- [Exercise brief]: Please give an exact transcription of the lines below, from the one that contains "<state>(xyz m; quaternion" to the very last, with no other lines.

- [Available data]:

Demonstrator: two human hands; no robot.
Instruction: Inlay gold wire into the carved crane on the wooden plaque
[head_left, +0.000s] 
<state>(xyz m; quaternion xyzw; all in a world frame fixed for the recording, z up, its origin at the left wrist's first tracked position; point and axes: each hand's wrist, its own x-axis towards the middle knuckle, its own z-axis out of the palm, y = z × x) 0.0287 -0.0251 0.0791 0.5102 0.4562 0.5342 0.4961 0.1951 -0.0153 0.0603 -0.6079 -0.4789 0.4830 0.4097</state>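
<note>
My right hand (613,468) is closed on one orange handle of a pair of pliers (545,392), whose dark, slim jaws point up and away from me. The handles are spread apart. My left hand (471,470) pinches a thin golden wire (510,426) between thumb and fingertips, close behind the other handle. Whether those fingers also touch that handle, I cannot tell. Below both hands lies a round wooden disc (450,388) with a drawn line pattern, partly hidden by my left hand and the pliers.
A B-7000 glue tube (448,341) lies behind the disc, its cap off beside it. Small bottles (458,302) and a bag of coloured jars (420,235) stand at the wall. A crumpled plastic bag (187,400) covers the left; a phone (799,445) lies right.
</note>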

- [Answer box]:
<state>(xyz m; quaternion xyzw; all in a world frame fixed for the recording, z up, its origin at the left wrist's first tracked position; point and axes: each hand's wrist, its own x-axis towards the middle knuckle, its own z-axis out of the palm, y = z × x) 0.0287 -0.0251 0.0791 0.5102 0.4562 0.5342 0.4961 0.1951 -0.0153 0.0603 -0.6079 -0.4789 0.4830 0.4097</state>
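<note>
My right hand (613,468) is closed on one orange handle of a pair of pliers (545,392), whose dark, slim jaws point up and away from me. The handles are spread apart. My left hand (471,470) pinches a thin golden wire (510,426) between thumb and fingertips, close behind the other handle. Whether those fingers also touch that handle, I cannot tell. Below both hands lies a round wooden disc (450,388) with a drawn line pattern, partly hidden by my left hand and the pliers.
A B-7000 glue tube (448,341) lies behind the disc, its cap off beside it. Small bottles (458,302) and a bag of coloured jars (420,235) stand at the wall. A crumpled plastic bag (187,400) covers the left; a phone (799,445) lies right.
</note>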

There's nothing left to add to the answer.